Exercise instructions: Take the material below and restate it word for word, stopping after the line in which "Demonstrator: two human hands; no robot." occurs.

Data extract:
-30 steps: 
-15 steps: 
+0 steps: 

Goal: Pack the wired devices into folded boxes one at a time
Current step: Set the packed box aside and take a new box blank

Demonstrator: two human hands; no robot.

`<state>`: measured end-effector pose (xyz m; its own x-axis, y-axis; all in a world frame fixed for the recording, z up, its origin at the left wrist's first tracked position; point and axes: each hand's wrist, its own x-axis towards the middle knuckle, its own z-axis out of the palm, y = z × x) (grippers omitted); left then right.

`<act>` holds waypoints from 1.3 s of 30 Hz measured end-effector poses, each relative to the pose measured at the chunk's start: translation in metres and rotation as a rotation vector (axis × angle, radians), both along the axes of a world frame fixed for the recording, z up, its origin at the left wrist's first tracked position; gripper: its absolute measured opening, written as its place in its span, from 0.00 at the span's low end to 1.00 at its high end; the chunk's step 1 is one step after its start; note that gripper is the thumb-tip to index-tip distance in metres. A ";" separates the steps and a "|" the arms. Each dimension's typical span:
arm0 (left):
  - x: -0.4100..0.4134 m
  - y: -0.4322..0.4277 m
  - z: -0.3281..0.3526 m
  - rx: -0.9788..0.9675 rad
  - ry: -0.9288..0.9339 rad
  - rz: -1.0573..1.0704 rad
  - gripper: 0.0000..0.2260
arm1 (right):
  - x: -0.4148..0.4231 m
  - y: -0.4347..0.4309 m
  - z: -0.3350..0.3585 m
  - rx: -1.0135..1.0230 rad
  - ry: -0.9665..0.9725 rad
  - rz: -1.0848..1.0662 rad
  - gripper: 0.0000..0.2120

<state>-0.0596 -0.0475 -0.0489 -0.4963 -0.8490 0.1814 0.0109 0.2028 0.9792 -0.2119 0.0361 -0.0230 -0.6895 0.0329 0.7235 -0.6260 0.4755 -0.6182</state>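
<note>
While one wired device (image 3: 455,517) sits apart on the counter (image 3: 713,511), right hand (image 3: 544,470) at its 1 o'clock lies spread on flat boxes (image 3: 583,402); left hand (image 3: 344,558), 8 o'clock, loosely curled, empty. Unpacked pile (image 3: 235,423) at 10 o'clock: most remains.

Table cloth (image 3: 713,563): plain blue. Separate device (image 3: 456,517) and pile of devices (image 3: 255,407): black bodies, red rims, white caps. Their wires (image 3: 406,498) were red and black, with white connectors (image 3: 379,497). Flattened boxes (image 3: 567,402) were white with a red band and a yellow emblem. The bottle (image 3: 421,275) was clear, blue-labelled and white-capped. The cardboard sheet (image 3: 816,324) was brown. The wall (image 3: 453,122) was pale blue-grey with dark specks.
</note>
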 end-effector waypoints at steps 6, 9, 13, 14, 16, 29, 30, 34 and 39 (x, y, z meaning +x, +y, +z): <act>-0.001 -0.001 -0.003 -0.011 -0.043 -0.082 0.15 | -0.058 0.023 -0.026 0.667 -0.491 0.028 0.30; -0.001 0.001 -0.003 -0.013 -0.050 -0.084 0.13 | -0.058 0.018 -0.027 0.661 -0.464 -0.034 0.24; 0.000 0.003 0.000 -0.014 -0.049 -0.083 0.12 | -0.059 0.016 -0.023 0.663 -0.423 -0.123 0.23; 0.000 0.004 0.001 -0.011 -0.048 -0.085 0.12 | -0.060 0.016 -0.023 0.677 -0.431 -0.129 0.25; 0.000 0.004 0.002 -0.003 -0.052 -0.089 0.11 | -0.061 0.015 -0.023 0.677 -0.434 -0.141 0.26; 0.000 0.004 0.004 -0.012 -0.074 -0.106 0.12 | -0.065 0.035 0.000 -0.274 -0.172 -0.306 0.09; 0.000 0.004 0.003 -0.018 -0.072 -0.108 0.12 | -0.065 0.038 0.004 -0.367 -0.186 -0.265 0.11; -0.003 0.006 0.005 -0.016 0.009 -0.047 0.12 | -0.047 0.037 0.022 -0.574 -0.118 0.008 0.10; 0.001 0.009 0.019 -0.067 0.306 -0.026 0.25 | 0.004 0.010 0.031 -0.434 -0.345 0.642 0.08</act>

Response for this exercise:
-30 steps: 
-15 steps: 
+0 steps: 

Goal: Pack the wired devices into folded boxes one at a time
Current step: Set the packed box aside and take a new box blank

Demonstrator: two human hands; no robot.

This output contains the complete answer.